Il fatto è che Cdp ha raggiunto i 250 miliardi di raccolta del risparmio postale. Pensiamo a cosa potrebbe significare finalizzarli -come è sempre stato dal 1850 fino alla privatizzazione del 2003- a sostenere a tassi agevolati gli investimenti degli enti locali: avremmo risolto il dissesto idrogeologico del territorio, sistemato gli acquedotti con tanto di fognature e depuratori, ammodernato la rete dei treni regionali rendendo civile il trasporto dei pendolari, fatto tutti gli asili nido che l’Europa ci chiede dal trattato di Lisbona in avanti, riutilizzato in funzione sociale l’enorme patrimonio pubblico dismesso.
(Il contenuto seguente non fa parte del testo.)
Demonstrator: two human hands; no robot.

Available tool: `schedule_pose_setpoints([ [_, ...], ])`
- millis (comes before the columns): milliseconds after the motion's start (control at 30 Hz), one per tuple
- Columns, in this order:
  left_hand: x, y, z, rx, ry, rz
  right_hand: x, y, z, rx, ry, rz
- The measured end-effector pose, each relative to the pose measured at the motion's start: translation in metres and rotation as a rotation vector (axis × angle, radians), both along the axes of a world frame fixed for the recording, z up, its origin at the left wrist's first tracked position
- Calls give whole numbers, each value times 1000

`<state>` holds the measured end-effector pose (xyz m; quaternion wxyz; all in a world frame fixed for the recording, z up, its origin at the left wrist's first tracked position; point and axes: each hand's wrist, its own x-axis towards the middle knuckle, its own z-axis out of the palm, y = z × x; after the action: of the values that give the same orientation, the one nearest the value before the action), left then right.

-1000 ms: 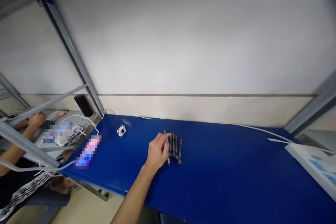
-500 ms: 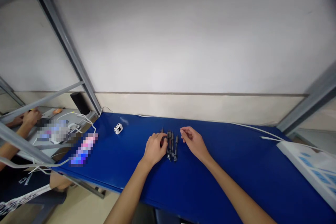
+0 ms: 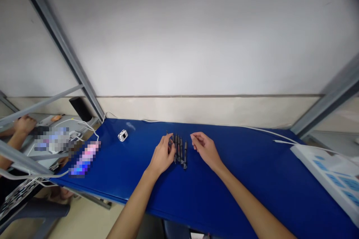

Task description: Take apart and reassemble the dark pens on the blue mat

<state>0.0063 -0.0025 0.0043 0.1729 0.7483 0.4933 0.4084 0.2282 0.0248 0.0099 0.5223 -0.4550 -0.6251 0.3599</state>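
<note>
Several dark pens [image 3: 181,149] lie side by side, roughly parallel, on the blue desk [image 3: 129,166]. My left hand [image 3: 162,154] is at the left end of the row, with thumb and fingers closed around a pen [image 3: 167,132] whose end shows beyond the fingertips. The hand covers most of that pen. On the row's other side, my right hand [image 3: 205,147] hovers just off the rightmost pen [image 3: 185,153]. Its fingers are curled in toward the thumb, and I see nothing in them.
A small white device with a dark screen [image 3: 122,135] sits left on the desk. Nearer the left edge lies a blurred-out colourful object [image 3: 85,158]. White cables [image 3: 266,132] run along the wall; a white-and-blue box [image 3: 328,179] is at right. Another person's hand [image 3: 25,124] is at the neighbouring desk.
The view has shifted slightly. My left hand has moved a little left from the row, showing more of the pens. My right hand has stayed almost the same.
</note>
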Motion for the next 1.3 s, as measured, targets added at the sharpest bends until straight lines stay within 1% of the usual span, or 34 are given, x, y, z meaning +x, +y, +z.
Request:
schedule_pose_setpoints([
  [100, -2, 1, 0, 20, -21, 5, 1, 1, -1, 7, 0, 2],
  [233, -5, 3, 0, 51, -15, 45, 3, 3, -4, 8, -2, 4],
  [500, -6, 6, -6, 33, 57, 114, 2, 3, -2, 21, 8, 0],
  [1000, -3, 1, 2, 69, 116, 132, 3, 4, -3, 30, 5, -8],
  [1300, -2, 0, 3, 91, 126, 136, 4, 4, -5, 42, 16, -13],
])
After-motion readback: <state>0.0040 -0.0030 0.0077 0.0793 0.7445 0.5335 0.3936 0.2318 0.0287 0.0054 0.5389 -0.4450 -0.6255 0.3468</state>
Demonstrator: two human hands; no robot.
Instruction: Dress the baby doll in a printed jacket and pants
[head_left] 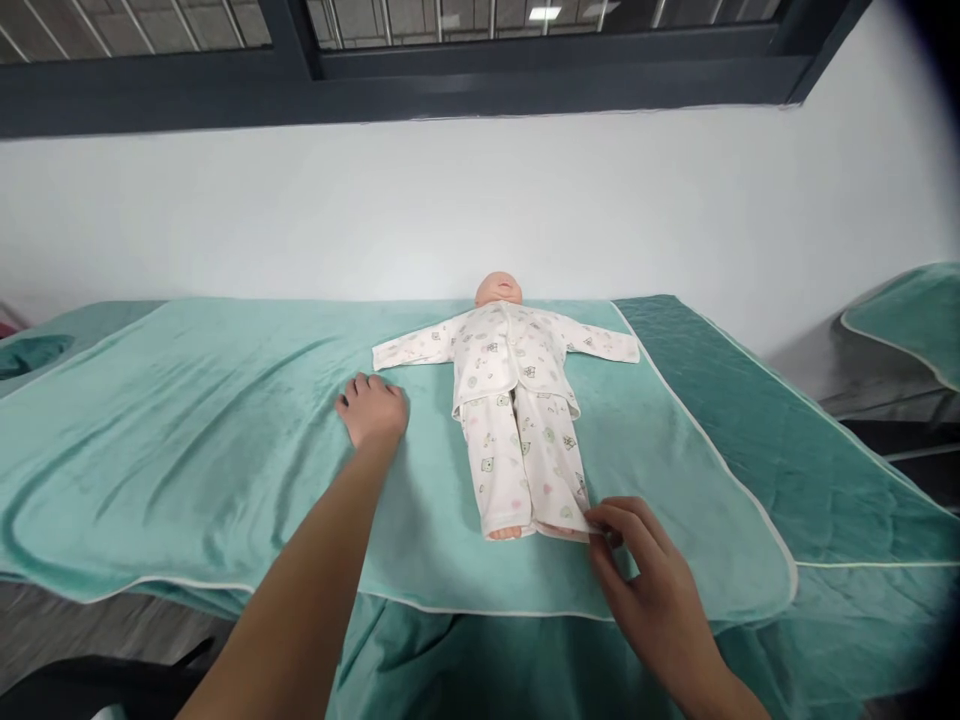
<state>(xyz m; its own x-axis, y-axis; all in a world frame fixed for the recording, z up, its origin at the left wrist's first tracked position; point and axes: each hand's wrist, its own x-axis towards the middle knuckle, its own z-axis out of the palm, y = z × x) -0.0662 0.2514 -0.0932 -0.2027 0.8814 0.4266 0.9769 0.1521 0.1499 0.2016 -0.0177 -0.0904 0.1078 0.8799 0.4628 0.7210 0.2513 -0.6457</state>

Niente di tutto questo è naturalmente all’orizzonte: Cassa Depositi e Prestiti, da tempo lanciata nel sostegno alle banche per il credito ai privati, nel rafforzamento dell’italianità (?) delle grandi aziende, nella gestione delle reti energetiche e nel finanziamento di tutte le grandi opere possibili, ora entrerà anche nel capitale sociale di aziende in crisi e nel business della banda larga.

Ai Comuni rimarrà il forte sostegno di Cdp in tutte le scelte di privatizzazione dei servizi pubblici locali e nel grande compito della dismissione del patrimonio pubblico a favore dei privati.

Per aver chiaro tutto ciò basta vedere il profilo dei nuovi chiamati a gestire a gestire la cassaforte d’Italia: il nuovo Presidente di Cdp è Claudio Costamegna, presidente di Salini-Impregilo,colosso della costruzioni e delle infrastrutture, ex global coordinator di Goldman Sachs e consulente di Prodi nel gigantesco programma di privatizzazioni del nostro Paese degli anni ’90 del secolo scorso; per la prima volta c’è anche un Vicepresidente (le fondazioni scalpitavano) ed è Mario Nuzzo, già nel precedente CdA ed ora salito di grado, presidente della Fondazione Tercas ( Cassa di risparmio della provincia di Teramo), la cui omonima banca di riferimento è stata commissariata nel 2012 da Banca d’Italia (buco da 600 milioni e vertici della banca sotto processo) e salvata dal fallimento grazie all’acquisizione da parte della banca popolare di Bari.

Il nuovo amministratore delegato è Fabio Gallia, manager bancario, ex ad di BnP Paribas in Italia, per nominare il quale, essendo rinviato a giudizio dalla procura di Trani per un’inchiesta sui derivati, Cdp ha dovuto modificare, peggiorandola, la clausola di onorabilità scritta nello Statuto.

Una squadra che sicuramente amplierà il ruolo di Cdp come veicolo per l’ingresso nell’economia italiana dei grandi capitali e per uno sviluppo globale finanziarizzato che annichilisce le comunità territoriali, in cui vivono gli oltre 20 milioni di persone che affidano a Cdp i propri risparmi. Quanto tempo dovrà passare prima che gli Enti Locali, strangolati dal patto di stabilità interno e con quasi nessuna risorsa per investimenti pubblici, chiedano a gran voce il ritorno di Cdp al suo ruolo originario?